Re: [GIT PULL] perf tools changes for v6.10

From: Ian Rogers
Date: Fri May 24 2024 - 23:48:23 EST


On Fri, May 24, 2024 at 7:02 PM Arnaldo Carvalho de Melo
<acme@xxxxxxxxxx> wrote:
>
> On Fri, May 24, 2024 at 10:55:11PM -0300, Arnaldo Carvalho de Melo wrote:
> > On Fri, May 24, 2024 at 06:31:52PM -0700, Linus Torvalds wrote:
> > > On Tue, 21 May 2024 at 12:26, Arnaldo Carvalho de Melo <acme@xxxxxxxxxx> wrote:
> > > >
> > > > perf tools fixes and improvements for v6.10:
> > >
> > > This actually broke 'perf' completely for me on arm64.
> > >
> > > With a 6.9 version of 'perf', I can do this:
> > >
> > > perf record -e cycles:pp make -j199
> > >
> > > and it all works fine.
> > >
> > > With the current -git version, when I do the same, I instead get
> > >
> > > Error:
> > > cycles:pp: PMU Hardware doesn't support
> > > sampling/overflow-interrupts.
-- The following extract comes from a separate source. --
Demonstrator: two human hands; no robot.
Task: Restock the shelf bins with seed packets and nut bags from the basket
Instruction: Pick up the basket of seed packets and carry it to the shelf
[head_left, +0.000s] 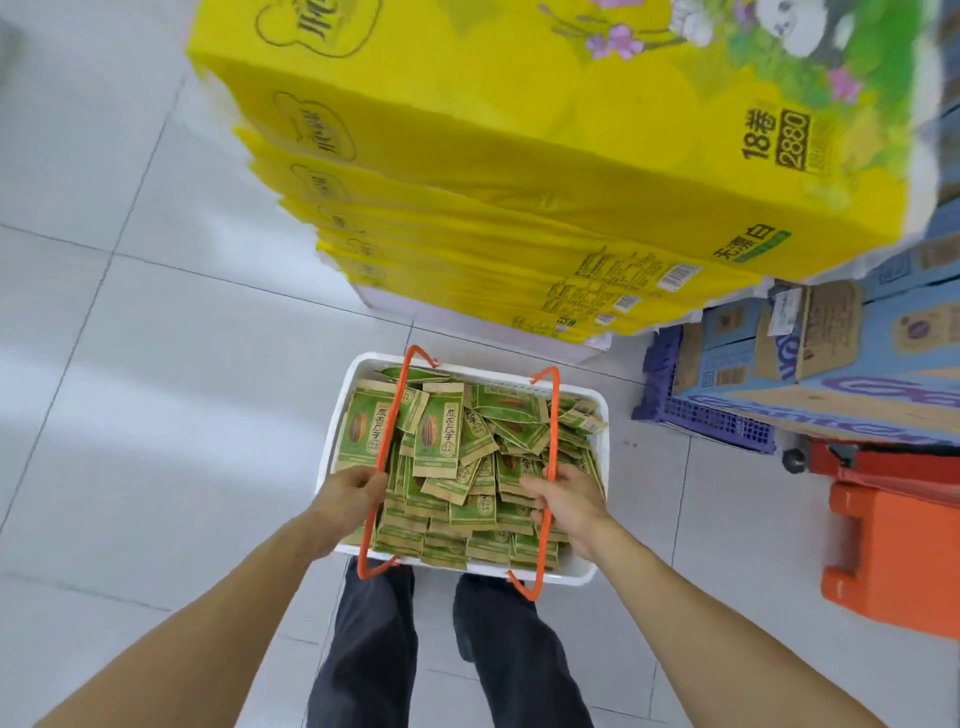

Try 'perf stat'
> > >
> > > and after trying desperately to chase down what went wrong on the
> > > kernel side, I finally figured out that it wasn't a kernel change at
> > > all, it was the tooling that had changed.
> > >
> > > I did a 'git bisect', and it says
> > >
> > > 617824a7f0f73e4de325cf8add58e55b28c12493 is the first bad commit
> > > commit 617824a7f0f73e4de325cf8add58e55b28c12493
> > > Author: Ian Rogers <irogers@xxxxxxxxxx>
> > > Date: Mon Apr 15 23:15:25 2024 -0700
> > >
> > > perf parse-events: Prefer sysfs/JSON hardware events over legacy
> > >
> > > and very clearly this does *NOT* work at all for me.
> > >
> > > I didn't notice until now, simply because I had been busy with the
> > > merge window, so I hadn't been doing any profiles, but the merge
> > > window is calming down and the end is nigh, and I just wasted more
> > > time than I care to admit trying to figure out what went wrong in the
> > > kernel.
> > >
> > > And no, I don't speak JSON, and I have *no* idea what the legacy
> > > events are. Plus I'm not very familiar with the arm64 profiling etc
> > > anyway, so I'm just a clueless user here.
> > >
> > > I *can* confirm that just reverting that commit makes that trivial
> > > "perf record" work for me. So the bisect was good, and it reverts
> > > cleanly, but I don't know _why_ my arm64 setup hates it so much.

Thanks for the report. TL;DR try putting the PMU name with the event
name, so "cycles:pp" becomes "armv8_pmuv3_0/cycles/pp", where
armv8_pmuv3_0 is the name of the PMU from /sys/devices.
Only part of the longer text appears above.